Output, word for word, the lines of this listing that fall between the line with "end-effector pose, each" and the line with "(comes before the", counting both of those lines, and no others.

Provided data:
────────
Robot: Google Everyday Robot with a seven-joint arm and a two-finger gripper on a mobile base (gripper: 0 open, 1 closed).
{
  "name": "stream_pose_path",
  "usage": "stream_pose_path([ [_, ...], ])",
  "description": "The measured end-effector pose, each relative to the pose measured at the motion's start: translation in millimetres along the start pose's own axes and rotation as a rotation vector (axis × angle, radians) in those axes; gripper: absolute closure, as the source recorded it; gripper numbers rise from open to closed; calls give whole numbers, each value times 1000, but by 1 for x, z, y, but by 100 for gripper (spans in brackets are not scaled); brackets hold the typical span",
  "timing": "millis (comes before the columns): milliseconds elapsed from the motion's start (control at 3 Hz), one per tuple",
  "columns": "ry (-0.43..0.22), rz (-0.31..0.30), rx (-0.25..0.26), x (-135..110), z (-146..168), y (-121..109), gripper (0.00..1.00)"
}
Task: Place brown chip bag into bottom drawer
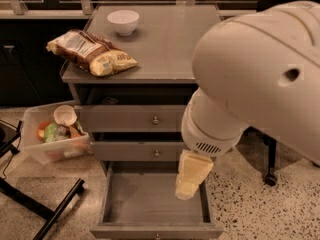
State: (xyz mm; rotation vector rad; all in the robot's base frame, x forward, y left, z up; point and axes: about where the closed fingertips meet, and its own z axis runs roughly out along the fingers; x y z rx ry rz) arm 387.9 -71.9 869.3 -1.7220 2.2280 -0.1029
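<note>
Hanging over open bottom drawer (145,200): gripper (185,192), grip state can't tell; brown chip bag (92,54) on cabinet top (170,44) nr bowl (123,22).

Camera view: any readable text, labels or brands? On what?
None readable.
Brown chip bag: printed label patches, too blurred to read.
Gripper, low over the open bottom drawer: no markings visible.

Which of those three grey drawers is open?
The bottom grey drawer, pulled out below the shut top drawer and middle drawer; the robot's gripper hangs over its right side.
</note>
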Motion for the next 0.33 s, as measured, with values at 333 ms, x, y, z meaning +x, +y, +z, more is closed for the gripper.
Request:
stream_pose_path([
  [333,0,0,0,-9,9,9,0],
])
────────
Problem solution:
  "description": "The measured end-effector pose, each relative to the pose measured at the motion's start: translation in millimetres along the start pose's own axes and rotation as a rotation vector (axis × angle, radians) in those axes; gripper: absolute closure, as the source recorded it; gripper numbers rise from open to closed; calls give whole numbers, each value times 1000, but by 1 for x, z, y, but by 100 for gripper (spans in brackets are not scaled); brackets hold the typical span",
  "timing": "millis (comes before the columns): milliseconds elapsed from the motion's start (control at 3 Hz), one per tuple",

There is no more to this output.